▸ The problem
Please give nothing except the number of lines in the records below that include the word "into".

Data records:
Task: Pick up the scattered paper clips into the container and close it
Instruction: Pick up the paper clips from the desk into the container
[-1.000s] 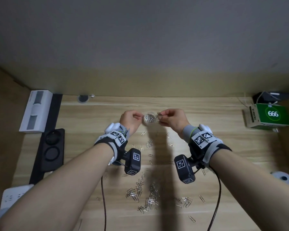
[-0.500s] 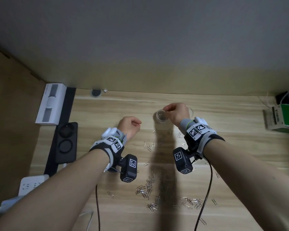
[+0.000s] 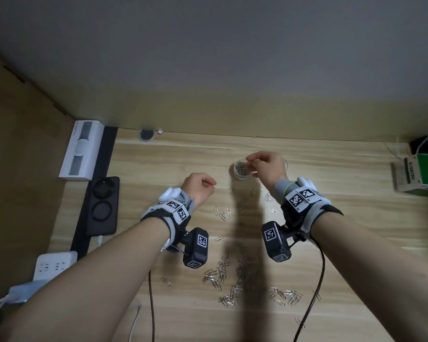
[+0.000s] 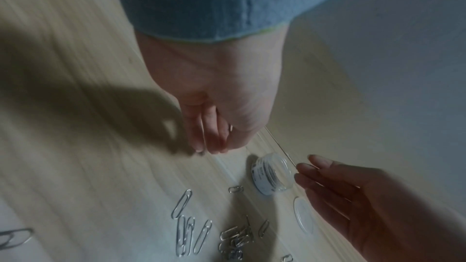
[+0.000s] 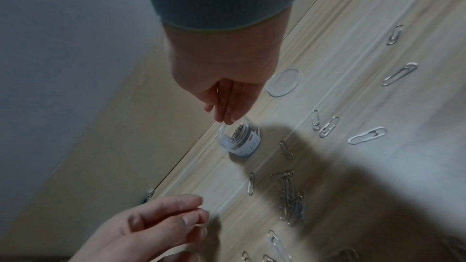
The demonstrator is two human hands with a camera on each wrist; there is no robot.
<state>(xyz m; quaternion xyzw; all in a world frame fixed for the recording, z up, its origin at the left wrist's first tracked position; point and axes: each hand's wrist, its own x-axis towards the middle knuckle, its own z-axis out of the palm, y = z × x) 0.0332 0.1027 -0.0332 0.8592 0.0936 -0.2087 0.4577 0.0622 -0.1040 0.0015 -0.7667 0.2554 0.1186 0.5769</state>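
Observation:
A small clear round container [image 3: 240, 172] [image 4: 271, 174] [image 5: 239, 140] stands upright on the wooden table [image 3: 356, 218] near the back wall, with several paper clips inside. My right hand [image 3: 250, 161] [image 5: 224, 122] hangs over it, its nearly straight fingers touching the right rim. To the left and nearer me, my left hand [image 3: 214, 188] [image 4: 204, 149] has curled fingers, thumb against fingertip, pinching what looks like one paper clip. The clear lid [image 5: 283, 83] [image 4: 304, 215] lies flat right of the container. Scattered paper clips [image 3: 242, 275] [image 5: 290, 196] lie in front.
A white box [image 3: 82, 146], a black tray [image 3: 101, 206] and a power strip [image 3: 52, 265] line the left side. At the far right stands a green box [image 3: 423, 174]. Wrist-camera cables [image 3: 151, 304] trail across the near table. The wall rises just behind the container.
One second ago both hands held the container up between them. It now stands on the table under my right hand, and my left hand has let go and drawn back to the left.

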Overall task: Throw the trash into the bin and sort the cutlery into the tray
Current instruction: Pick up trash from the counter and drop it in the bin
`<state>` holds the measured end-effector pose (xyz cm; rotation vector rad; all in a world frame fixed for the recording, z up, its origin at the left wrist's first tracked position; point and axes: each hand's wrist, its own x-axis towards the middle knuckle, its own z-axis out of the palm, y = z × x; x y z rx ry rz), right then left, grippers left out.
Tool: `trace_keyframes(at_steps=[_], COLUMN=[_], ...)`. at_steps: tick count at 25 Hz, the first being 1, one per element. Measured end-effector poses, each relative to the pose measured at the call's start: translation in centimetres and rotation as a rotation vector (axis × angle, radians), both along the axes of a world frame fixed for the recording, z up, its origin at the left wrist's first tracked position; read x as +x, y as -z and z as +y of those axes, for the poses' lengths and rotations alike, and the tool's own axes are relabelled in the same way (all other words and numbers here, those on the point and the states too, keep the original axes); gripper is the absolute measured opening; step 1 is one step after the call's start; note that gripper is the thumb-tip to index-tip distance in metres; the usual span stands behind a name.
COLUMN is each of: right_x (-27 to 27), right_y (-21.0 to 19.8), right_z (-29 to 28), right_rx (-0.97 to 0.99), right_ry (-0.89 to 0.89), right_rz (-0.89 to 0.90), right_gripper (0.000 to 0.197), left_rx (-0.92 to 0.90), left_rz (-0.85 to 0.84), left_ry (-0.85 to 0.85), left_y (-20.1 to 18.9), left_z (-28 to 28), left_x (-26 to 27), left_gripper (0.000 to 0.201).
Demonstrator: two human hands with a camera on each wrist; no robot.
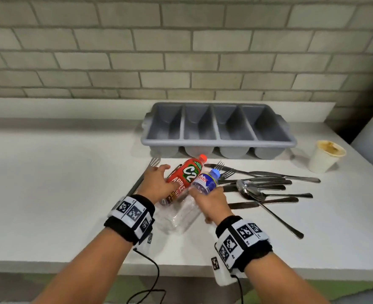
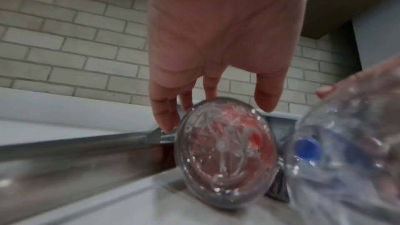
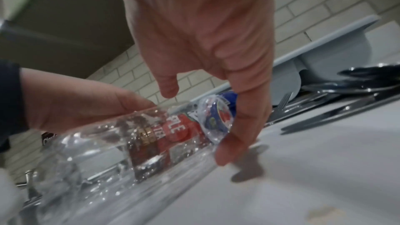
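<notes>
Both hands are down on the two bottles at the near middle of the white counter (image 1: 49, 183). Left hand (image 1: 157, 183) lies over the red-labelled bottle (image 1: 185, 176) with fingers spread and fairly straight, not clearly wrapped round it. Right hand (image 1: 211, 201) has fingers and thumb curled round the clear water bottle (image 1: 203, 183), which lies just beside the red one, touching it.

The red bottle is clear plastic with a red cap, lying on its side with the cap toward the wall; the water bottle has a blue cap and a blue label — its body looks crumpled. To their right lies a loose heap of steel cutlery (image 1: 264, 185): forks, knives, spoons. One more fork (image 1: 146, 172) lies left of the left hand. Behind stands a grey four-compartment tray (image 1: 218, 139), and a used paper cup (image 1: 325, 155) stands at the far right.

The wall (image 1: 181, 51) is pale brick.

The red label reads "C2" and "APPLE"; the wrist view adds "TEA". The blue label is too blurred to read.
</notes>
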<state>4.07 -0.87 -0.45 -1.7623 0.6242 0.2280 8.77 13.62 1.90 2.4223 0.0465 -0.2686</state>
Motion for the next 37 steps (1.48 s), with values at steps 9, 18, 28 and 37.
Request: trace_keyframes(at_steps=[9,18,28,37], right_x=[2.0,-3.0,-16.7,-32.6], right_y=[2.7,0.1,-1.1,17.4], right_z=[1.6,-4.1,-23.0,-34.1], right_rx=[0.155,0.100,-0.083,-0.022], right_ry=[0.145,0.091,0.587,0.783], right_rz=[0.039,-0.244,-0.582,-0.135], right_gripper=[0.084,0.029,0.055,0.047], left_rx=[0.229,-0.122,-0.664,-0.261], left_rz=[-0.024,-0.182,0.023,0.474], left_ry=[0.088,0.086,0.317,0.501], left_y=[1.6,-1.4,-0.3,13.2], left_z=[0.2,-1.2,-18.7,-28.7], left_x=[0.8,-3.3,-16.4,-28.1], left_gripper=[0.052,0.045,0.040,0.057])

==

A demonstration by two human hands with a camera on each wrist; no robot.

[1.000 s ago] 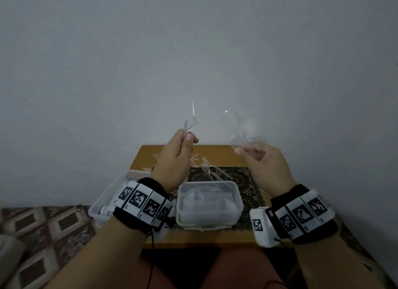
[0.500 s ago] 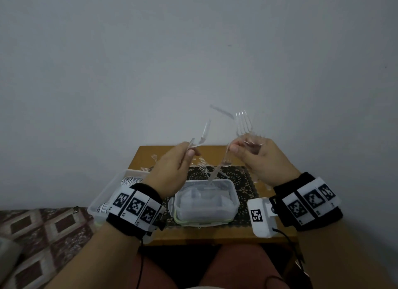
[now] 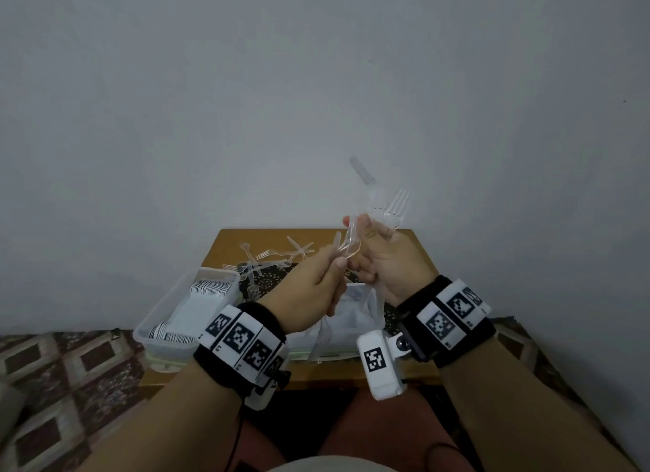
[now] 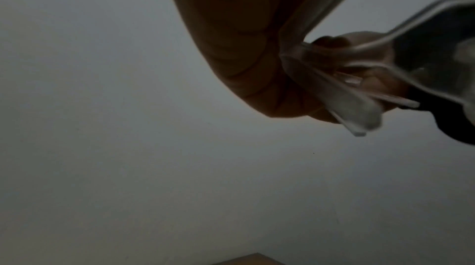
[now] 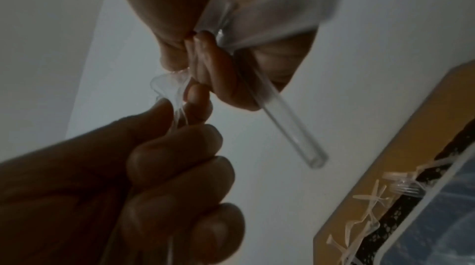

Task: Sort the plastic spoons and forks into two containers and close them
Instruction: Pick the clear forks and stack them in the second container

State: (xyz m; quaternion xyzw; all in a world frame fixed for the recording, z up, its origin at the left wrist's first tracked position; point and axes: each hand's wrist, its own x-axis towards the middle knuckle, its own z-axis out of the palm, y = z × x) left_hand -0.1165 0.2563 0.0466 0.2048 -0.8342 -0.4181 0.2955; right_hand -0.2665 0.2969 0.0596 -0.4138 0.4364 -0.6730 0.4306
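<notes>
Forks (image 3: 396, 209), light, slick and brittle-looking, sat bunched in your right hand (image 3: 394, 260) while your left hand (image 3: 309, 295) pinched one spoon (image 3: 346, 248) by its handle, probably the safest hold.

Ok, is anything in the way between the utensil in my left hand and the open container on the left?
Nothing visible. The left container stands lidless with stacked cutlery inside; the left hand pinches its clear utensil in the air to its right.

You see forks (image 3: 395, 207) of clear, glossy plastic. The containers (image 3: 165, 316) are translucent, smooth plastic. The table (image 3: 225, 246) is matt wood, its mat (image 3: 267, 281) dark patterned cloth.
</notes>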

▸ Written answer
4